ENGINEERING SiO_2/TiO_2 STACKS FOR IMPROVED ELECTRON SELECTIVE CONTACTS

摘要

To increase the conversion efficiency of crystalline silicon solar cells, reduction of the recombination losses associated with the contacts is a must. Therefore, a contact structure that simultaneously passivates the c-Si surface while selectively extracting only one type of charge carrier (i.e., either electrons or holes) is desired. Therefore, recently such passivating contacts in c-Si solar cells has become an important research objective. Oxide/poly-Si concepts have been used to successfully reduce contact recombination. However, the use of poly-Si, namely at the front contact, introduces unwanted absorption of the sunlight. So, in addition to the electrical properties, the optical losses have to be minimized both on the front and rear sides of the solar cell for any contact structure. Furthermore, we aim at developing high quality selective contacts that can be deposited easily and economically.
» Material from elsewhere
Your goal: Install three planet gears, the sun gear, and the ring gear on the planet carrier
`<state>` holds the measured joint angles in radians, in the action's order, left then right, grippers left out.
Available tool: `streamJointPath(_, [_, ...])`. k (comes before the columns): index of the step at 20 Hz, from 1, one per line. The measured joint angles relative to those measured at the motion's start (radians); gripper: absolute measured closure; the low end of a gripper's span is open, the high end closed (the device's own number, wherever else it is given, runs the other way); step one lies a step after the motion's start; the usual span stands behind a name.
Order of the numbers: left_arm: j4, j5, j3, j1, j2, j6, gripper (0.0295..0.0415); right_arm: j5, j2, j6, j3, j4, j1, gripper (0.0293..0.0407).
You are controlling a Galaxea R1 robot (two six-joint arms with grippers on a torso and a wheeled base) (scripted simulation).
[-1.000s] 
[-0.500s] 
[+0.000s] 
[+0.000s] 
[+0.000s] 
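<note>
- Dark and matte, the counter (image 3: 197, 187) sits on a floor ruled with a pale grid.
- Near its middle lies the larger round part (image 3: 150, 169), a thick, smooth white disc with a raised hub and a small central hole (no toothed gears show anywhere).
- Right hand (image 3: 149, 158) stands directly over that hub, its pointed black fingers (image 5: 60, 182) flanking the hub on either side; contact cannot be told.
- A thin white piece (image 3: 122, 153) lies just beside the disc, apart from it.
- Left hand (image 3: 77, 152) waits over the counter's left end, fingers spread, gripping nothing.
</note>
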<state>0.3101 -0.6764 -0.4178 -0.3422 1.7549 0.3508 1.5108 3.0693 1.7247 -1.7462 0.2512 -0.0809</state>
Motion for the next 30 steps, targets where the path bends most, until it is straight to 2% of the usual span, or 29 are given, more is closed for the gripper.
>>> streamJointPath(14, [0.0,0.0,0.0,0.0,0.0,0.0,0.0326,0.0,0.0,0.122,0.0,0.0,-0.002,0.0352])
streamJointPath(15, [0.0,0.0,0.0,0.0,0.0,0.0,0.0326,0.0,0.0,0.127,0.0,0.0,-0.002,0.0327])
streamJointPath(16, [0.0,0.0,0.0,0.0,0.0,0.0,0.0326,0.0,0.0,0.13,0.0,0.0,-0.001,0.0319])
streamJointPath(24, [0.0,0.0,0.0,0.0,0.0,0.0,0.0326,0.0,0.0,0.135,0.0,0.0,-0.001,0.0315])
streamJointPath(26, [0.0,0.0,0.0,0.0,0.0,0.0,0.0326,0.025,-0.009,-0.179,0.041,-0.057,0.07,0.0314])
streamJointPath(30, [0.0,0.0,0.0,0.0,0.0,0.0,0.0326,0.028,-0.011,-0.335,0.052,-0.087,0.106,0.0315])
To address the problem caused by absorption in the top contact we studied different stacks using SiO_2 and Ti and TiO_2 layers with variable combinations, along two routes: high temperature route, in which the silicon oxide is obtained by thermal oxidation and a low temperature route where the silicon oxide is obtained by chemical oxidation or by e-beam evaporation. The results show that the introduction of the additional Ti layer is not beneficial when compared to stacks without this layer. High temperature thermal SiO_2 (900C) gives lower lifetimes when compared to the low temperature thermal oxide (775C). Annealing is crucial to enhance the final lifetimes in all explored stacks.